The premise of The Echo Wife is just up my street, but the execution didn't quite hit the spot for me. Everything about it is passable. The prose is passable, though it often feels repetitive and a little cliched. The plot is passable, but feels cobbled-together in places. The characters are passable, but not as complex as they're trying to be.

The novel just has a somewhat unfinished feel. If you asked me to say what the themes of this book are, I think I'd actually struggle to articulate them. It's about self-hatred, definitely. It's about male violence and how men take away women's personhood. The themes are there, but I don't feel like the novel actually does much with them. Especially towards the end of the book, it seemed like the author was grappling around for a point - any point - but never quite found it.

The middle portion of the plot is interesting, but it does often feel like the world of the novel is simplified to allow the story to progress unhindered.
When Evelyn and Martine decided to grow a clone to replace Nathan, I thought that was a great turn in the narrative, a clever way to weave the speculative elements into the main conflict. However, it's very strange to me that nobody goes asking after Nathan in those intervening 3 months where they had to make the clone. Yes, they said he'd gone on a trip to the mountains, but how convincing would that really be? Where's the evidence to support it? I would've liked to see them doing more to maintain the lie outside of needing to make the clone. I never really felt that there was any threat of discovery, which drained the tension a lot. There were no police, no people asking after Nathan, no family members or friends or colleagues demanding answers. I know that Nathan was supposed to be pretty unnattached, but it felt weak. And it made the whole process of replacing him with a clone feel far, far too easy.
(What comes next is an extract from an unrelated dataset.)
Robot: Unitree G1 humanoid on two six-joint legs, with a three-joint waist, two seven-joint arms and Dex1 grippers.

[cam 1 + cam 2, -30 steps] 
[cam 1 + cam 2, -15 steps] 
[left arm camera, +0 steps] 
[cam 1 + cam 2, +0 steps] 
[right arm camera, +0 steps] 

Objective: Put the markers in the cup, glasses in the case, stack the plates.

The ending also felt quite anticlimactic to me, and was definitely the point in the novel where the themes became the most confused.
The novel dedicates so much time to telling us that Nathan is a dreadful, controlling person. Yet the would-be twist in the final quarter of the novel is that...Nathan is an awful person. The moment where Martine finds the bodies of the old clones is clearly supposed to be hard-hitting, but it didn't really resonate with me, because it just felt like more of the same. I already knew that Nathan was terrible. And it seemed fairly obvious to me that Martine couldn't have been his first attempt at creating a clone of his wife. As with so much about the rest of the book, the logic also felt flawed; I couldn't understand why Nathan would bury so many failed clones in his garden, rather than burning them in the lab like standard. With Laila, perhaps it made sense, because he had likely brought her home first. But the others, which had fundamental defects with their growth and bodies - why would you take them all the way to the house to dispose of them?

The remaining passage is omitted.